This is Dr. Emily Schoerning with AR, and we’ve got your 2050 climate forecast for the Midwest. Now, if you’re in the Midwest, I have good news for you. And if you’re not in the Midwest, you might want to listen up to this one, because this region has some pretty manageable risks.
As we come up on our known forecast, looking at America 2050, the Midwest is still super habitable. Let’s take a step back. The Midwest. Flyover country. Why don’t people want to live here, anyway? Let me tell you. Because it’s nasty here. We have every kind of bad weather, we have gigantic floods like, all the time, we have tornados, and you have to shovel snow, and there are a shitload of bugs. And what’s great about 2050? We’re gonna keep having all that! The snow AND the bugs! The bottom line is, a lot of things here are gonna do their best to kinda stay the same. We’re looking at changes. We’re looking at challenges. But in the Midwest, the challenges we’re facing are not catastrophic. If we face them head on, those challenges we’re looking at are what a person might call opportunities.
In the Midwest, we’ve been having a lot more of those extreme storms. Drop like 2 inches of rain on you in an hour, coming in sideways, wasn’t even forecast that afternoon, those kind of storms. I’m afraid I gotta tell you, by 2050 those are going to be worse and that’s pretty much what you’re gonna see for rain. So we’ve got two problems to face there: improving drainage infrastructure, and preserving water to put on your plants from when it’s been a couple of weeks from your last storm.
Those of you who live in relationship with the land, I bet you are listening to me thinking that I am missing one big point when I talk about these rains. And I promise I am gonna get there. It’s what these rains do to our soil. You are going to lose all the chemicals you’ve applied, they’re going to go right down the watershed, you are going to lose a lot of work you put in, and you are going to lose soil. And folks, we are using up our soil. That soil in the Midwest is our most precious resource, and the fate of our region- the fate of all those people we feed- is going to rest on what we do to preserve, defend, and rebuild our soil.
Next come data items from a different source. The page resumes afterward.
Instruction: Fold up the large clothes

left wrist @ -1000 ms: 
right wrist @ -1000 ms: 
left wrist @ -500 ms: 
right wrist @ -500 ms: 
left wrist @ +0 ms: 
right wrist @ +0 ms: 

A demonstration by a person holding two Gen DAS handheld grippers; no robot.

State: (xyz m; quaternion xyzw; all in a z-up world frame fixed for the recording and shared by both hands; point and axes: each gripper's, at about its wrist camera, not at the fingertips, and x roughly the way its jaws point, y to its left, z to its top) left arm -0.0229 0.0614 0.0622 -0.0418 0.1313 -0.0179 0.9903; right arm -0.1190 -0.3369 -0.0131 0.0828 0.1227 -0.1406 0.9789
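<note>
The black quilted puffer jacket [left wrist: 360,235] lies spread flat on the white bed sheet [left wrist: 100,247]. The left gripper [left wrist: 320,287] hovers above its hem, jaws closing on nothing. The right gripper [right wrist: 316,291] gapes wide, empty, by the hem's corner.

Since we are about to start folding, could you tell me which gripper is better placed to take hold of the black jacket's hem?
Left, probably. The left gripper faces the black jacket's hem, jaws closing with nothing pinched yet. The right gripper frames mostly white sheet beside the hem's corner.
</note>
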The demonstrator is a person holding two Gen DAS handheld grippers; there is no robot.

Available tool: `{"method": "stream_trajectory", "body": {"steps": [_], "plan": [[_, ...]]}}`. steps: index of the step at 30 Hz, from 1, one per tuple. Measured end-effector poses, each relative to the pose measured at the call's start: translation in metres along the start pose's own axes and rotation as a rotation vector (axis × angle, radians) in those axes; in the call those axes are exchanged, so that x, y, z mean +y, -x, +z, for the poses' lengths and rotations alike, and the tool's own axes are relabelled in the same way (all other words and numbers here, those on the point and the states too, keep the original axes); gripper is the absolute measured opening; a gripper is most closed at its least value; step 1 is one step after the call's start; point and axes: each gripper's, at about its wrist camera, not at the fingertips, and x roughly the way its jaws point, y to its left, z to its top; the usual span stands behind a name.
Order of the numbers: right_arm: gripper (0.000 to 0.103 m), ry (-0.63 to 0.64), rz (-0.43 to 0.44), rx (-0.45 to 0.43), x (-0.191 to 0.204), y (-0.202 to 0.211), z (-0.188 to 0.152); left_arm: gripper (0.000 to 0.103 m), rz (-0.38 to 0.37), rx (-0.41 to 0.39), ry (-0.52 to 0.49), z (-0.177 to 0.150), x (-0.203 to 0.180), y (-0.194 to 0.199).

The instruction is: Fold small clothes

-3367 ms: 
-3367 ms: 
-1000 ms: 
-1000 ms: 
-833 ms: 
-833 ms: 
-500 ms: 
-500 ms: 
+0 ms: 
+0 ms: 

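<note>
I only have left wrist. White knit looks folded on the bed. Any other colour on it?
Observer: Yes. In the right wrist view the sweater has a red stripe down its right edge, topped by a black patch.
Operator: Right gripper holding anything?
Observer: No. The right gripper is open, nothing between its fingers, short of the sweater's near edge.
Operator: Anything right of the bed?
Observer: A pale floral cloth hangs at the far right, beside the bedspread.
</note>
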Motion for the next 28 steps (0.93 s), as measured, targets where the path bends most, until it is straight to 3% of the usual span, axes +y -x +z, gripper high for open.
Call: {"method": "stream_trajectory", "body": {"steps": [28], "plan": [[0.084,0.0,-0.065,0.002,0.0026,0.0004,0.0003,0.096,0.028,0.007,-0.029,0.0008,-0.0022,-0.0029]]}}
Current projections, the government thinks we’re going to get knocked back to 1980’s productivity levels in agriculture. In the Midwest- and us and our friends in the Northern Plaines, our agricultural output is going to be even more important than it was before- you might remember or have heard tell that our corn outputs were already remarkable in the 1980s. A typical farmer might be feeding a hundred and twenty people in the 1980s. That means that the Midwest has the potential to keep feeding America. And I have faith in our farmers’ abilities to keep trying new things, finding out what works. We have a tolerable productivity forecast here, and if we dig into that, if we make sure to save the soil, we can do a lot of good here.
Folks in cities and towns, you might wanna know, what should you do to prepare? Like I said earlier, focus on those water problems. And especially in developed areas, it is gonna get hotter in the summers, so you are going to want to think about cooling. You wanna know how hot it’s going to get, you should check out or request a local forecast, there’s a lot of variability in the region. Some of us, the heat we’re looking at is pretty serious, and it’s going to be that humid heat that can be a real health problem. Access to cooling is going to be important not just for keeping people healthy, but your larger animals, too.
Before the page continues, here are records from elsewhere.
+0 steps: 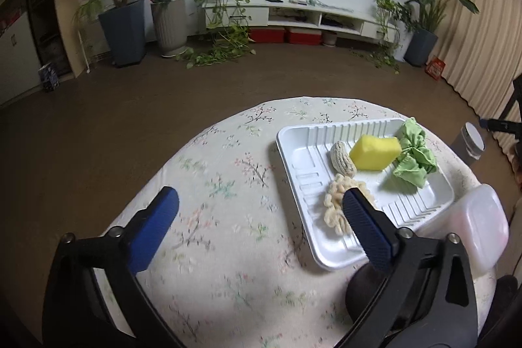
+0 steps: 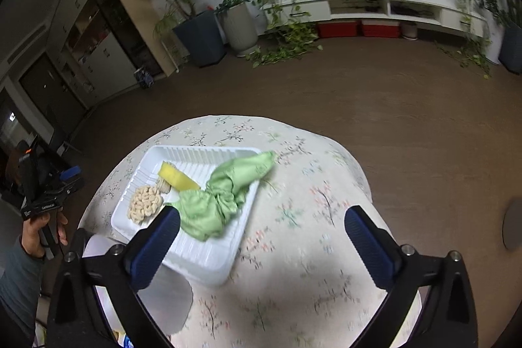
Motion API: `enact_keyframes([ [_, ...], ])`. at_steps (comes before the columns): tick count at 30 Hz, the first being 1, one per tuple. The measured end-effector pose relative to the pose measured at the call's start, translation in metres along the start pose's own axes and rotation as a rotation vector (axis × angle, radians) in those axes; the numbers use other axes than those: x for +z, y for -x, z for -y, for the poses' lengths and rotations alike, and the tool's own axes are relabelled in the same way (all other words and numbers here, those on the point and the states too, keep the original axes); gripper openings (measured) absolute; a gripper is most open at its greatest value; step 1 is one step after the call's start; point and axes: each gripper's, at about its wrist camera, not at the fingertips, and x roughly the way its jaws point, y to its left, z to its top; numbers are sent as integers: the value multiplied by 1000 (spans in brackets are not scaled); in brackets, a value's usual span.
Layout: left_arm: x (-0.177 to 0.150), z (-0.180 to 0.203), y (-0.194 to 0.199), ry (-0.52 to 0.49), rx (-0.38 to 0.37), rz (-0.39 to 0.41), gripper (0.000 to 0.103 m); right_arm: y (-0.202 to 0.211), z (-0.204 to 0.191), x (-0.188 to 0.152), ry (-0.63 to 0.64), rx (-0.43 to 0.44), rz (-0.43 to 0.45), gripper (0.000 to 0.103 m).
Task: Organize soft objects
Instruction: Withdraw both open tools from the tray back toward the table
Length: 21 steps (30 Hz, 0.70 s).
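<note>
Our left gripper (image 1: pixel 261 201) hangs over the floral tablecloth (image 1: pixel 212 185), jaws wide apart and holding nothing. To its right, the white tray (image 1: pixel 303 158) holds the cream scrubber (image 1: pixel 332 204), ribbed beige pad (image 1: pixel 341 158), yellow sponge (image 1: pixel 375 152) and green cloth (image 1: pixel 414 158). Only that view shows the translucent box (image 1: pixel 479 224). Our right gripper (image 2: pixel 261 224), equally wide and empty, alone shows one cloth corner lying over the tray's rim.
</note>
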Motion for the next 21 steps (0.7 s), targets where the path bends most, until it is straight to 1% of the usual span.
enact_keyframes([
  [3,-12,7,14,-4,11,18,103,14,1,-17,-15,3,16,103],
  [7,-34,21,37,-23,23,52,103,26,-12,-44,-6,3,31,103],
  [10,-52,29,53,-21,11,58,103,35,-24,-71,-5,18,40,103],
  [13,-69,38,67,-41,17,60,103,43,-34,-94,1,30,51,103],
  [19,-106,44,92,2,1,52,103,56,-52,-136,-37,72,66,103],
  [21,-119,44,99,17,6,48,103,60,-60,-151,-46,76,71,103],
])
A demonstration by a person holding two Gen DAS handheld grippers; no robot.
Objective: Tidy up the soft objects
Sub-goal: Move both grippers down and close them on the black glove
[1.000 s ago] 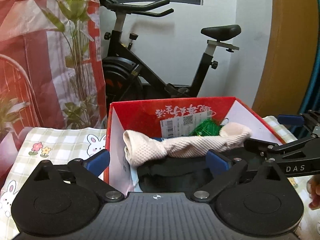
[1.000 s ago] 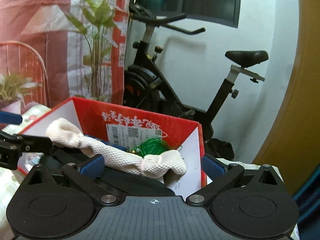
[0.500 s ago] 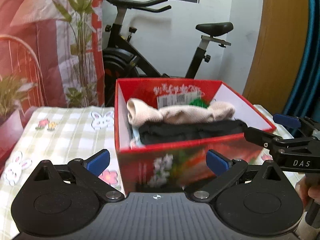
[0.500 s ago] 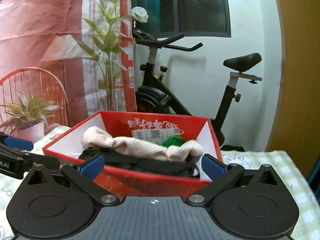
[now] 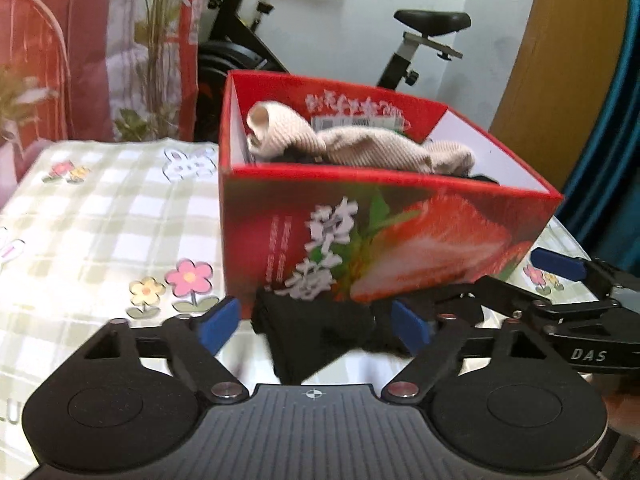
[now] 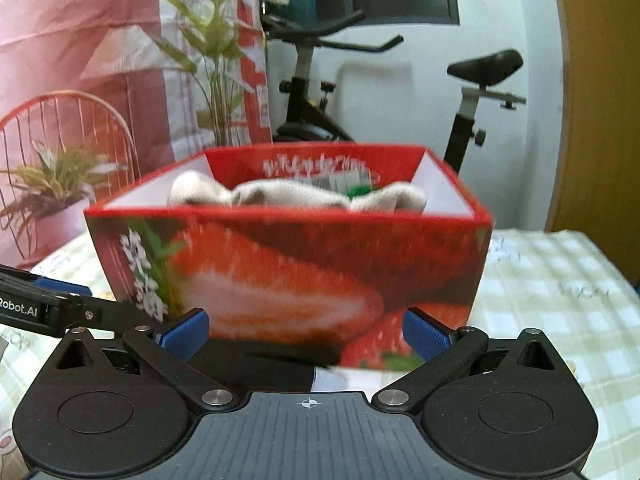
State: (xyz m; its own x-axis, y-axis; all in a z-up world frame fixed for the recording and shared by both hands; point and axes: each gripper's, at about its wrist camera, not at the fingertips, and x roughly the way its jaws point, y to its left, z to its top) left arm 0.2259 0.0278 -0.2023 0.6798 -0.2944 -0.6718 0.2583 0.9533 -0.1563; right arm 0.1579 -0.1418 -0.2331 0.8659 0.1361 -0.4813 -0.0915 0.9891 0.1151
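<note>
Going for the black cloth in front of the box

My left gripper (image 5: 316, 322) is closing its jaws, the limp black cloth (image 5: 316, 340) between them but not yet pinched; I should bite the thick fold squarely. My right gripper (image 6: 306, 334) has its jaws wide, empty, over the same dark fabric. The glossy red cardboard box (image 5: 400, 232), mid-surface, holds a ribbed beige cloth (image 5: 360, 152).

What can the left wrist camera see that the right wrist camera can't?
Only the left wrist view shows the flower stickers on the tablecloth and black cloth between the closing left tongs, pads not yet pressing.

Only the right wrist view shows the potted plant and the open right tongs.

Both show the red strawberry box holding a beige sock, and the exercise bike behind.
</note>
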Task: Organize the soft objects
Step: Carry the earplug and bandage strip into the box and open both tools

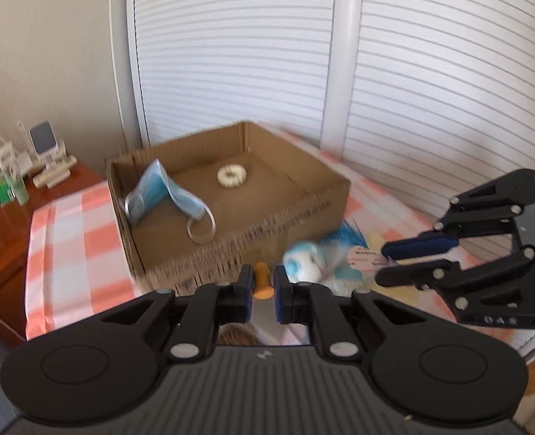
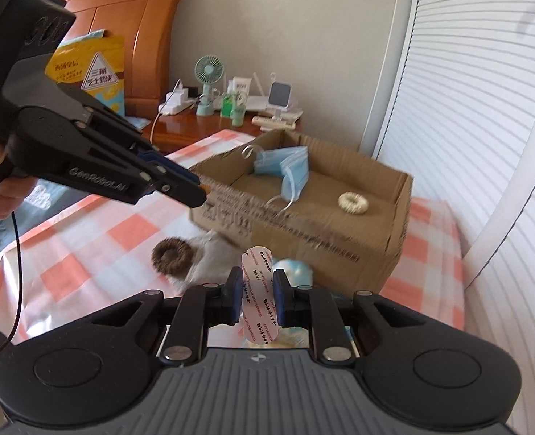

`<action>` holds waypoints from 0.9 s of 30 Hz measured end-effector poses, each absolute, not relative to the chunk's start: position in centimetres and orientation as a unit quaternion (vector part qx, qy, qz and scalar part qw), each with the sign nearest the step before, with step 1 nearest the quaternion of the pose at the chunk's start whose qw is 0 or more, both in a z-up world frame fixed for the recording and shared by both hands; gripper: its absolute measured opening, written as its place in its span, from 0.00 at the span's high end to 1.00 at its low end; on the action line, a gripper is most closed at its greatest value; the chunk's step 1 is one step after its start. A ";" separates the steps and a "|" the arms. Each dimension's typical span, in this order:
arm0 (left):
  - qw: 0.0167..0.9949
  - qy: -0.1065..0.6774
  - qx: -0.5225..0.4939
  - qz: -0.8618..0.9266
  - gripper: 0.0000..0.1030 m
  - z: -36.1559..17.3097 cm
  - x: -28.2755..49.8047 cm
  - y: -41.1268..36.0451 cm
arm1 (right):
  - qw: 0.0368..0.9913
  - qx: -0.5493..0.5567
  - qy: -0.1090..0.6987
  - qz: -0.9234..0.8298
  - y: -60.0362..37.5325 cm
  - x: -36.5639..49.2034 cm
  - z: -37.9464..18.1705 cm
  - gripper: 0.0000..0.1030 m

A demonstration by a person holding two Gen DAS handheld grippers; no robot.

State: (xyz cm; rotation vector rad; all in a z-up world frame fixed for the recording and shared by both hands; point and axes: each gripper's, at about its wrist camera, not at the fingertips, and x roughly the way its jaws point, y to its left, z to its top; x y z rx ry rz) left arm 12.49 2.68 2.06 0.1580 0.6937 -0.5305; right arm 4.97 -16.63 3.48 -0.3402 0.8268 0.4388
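Left wrist view first: my left gripper (image 1: 263,288) is clenched on a small orange piece (image 1: 262,282), a stubby rounded thing standing upright between the pads, long axis pointing away from the camera toward the cardboard box (image 1: 292,214). I can't tell exactly what it is. It looks light, and I judge it soft enough that a gentle pinch across its short width is all it needs. In the box lie a blue face mask (image 1: 162,195), draped against the left wall, and a cream hair tie (image 1: 232,176), flat on the floor. On the checked cloth (image 1: 75,239) just outside the box sits a white-and-blue soft lump (image 1: 303,262), blurred. My right gripper (image 1: 412,259) shows at the right edge, pointing left, jaws nearly together.

Right wrist view now: the right gripper (image 2: 257,291) grasps a flat adhesive bandage strip (image 2: 258,295) in its printed wrapper. It runs lengthwise between the fingers, one rounded end toward the box, the other back toward the camera. It's feather-light, floppy and thin, I reckon, so the mid-length hold suits it. A brown hair tie (image 2: 171,257) lies on the cloth near the box front. The left gripper (image 2: 200,190) hangs over the box's near corner, an orange tip showing.
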 end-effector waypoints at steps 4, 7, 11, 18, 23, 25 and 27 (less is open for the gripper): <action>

And cooling, it’s worth saying, cooling is not just about air conditioning. You can help cool your land, help cool your whole community, and capture carbon, by planting more trees. You want trees in 2100? We gotta plant those trees today. I read some info from the USDA, from the forestry division, indicates the Midwest could lose 40% of our tree cover by 2050 if we don’t plant new types of trees. You have a little yard? You need to find some heat-tolerant, water-stress tolerant trees, and you need to plant them. Those are gonna be the trees two generations down. Those kids, they are gonna need different trees than you have growing in your yard right now. And if we don’t plant those trees now, there won’t be enough trees to shade those kids. We can act now. We can give them cover. Keep this a nice place to live.
So let’s take a second to wrap this up. Midwest climate forecast: 2050. It’s gonna be a fair amount warmer in the winter, but still freeze in most of the region. It’s gonna be a bit warmer in the summer, but not, like, scary-hot. The big thing to think about: water. Extreme storms, and the infrastructure to handle them. And our soil. We gotta love our soil. We gotta protect it. And we gotta defend it.
This is Dr. Schoerning with AR, signing out. Please help get the message out there. There is hope. We can prepare for what’s coming. Let’s get ready.